In this day and age, we seem to find more and more ways to create boundaries that divide us – gender, color of skin, politics, employment status, citizenship, denomination, etc.

I am thankful for the unifying words of the late Catholic priest and writer Henri Nouwen in his book “Bread for the Journey – a Daybook of Wisdom and Faith.”

Nouwen says, “The sacrament of the Eucharist (Holy Communion), as the sacrament of the presence of Christ among and within us, has the unique power to unite us into one body, irrespective of age, color, race or gender, emotional condition, economic status, or social background.”

Nouwen goes on to discuss how this sacramental act of sharing bread and cup breaks through human-made boundaries and creates the one body of Christ, a symbol of unity and community.

Nouwen supports these statements by referencing the Gospel of John 17:20-21, “My prayer is not for them alone.

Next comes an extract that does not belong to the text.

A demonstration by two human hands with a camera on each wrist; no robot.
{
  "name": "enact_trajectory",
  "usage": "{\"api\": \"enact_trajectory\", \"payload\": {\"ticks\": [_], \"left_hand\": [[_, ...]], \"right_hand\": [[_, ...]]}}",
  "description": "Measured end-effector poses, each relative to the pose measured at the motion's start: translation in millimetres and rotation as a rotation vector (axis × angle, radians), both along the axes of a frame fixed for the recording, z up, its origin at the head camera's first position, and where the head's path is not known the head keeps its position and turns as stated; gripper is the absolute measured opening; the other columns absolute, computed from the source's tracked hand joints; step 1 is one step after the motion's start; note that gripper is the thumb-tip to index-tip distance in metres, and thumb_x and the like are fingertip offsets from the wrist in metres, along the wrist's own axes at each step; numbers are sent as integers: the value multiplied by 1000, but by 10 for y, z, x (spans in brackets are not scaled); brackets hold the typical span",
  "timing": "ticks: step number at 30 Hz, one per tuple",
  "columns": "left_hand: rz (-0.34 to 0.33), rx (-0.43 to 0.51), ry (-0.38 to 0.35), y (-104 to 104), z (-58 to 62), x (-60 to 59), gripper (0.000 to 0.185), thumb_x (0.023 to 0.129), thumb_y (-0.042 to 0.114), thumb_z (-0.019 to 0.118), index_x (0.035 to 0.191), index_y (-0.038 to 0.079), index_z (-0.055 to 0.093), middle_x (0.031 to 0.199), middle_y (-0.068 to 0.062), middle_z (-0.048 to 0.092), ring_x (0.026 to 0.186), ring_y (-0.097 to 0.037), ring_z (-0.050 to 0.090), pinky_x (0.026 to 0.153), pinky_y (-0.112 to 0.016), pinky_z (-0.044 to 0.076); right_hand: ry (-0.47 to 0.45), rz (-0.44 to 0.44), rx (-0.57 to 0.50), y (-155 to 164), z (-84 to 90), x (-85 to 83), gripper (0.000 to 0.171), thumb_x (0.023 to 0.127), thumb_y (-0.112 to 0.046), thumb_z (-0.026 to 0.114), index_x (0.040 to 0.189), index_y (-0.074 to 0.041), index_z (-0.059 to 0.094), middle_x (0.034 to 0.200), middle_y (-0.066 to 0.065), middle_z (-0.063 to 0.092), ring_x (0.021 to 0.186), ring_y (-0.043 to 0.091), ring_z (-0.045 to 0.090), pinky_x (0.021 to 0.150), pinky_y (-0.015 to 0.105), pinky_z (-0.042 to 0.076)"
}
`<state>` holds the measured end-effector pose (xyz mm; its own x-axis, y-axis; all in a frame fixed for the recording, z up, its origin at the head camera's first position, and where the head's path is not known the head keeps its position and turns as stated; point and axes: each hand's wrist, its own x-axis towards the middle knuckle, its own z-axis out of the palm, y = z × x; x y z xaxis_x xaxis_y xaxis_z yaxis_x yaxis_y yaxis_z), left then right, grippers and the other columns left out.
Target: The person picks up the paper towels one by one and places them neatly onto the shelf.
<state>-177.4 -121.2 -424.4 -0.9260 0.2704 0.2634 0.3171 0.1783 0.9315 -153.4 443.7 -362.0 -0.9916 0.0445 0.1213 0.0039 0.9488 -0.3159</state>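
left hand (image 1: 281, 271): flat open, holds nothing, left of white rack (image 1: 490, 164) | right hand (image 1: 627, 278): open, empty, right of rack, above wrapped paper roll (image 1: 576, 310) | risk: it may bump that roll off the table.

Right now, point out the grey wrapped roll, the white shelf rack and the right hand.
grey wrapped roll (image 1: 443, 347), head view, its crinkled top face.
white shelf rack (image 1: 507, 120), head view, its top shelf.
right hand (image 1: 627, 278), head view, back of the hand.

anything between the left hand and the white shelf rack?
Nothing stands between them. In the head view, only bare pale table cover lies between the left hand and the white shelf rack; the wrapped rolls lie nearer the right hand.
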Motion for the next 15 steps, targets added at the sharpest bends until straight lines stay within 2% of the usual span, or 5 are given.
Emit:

I pray also for those who will believe in me through their message, that all of them may be one, Father, just as you are in me and I am in you. May they also be in us so that the world may believe that you have sent me.” (New International Version)

God never meant for there to be so many divisions among God’s children.

We, as imperfect humans, have created these boundaries between our differences and I believe that it deeply saddens God to see how divided we have become.

Rather than looking at our uniqueness as a way to divide and denigrate, let us celebrate the colorful tapestry that is called humanity!

What a joy to have our lives enriched and faith deepened by one another’s unique human condition and insight. What a gift to learn from one another through how we see and experience God!

Let us appreciate and respect the different appearances, traditions and life circumstances that have created the human tapestry and try to remember what God has deemed the most important commandment: “Teacher, which is the greatest commandment in the Law?” Jesus replied: “‘Love the Lord your God with all your heart and with all your soul and with all your mind.’ This is the first and greatest commandment. And the second is like it: ‘Love your neighbor as yourself.’ All the law and the prophets hang on these two commandments.”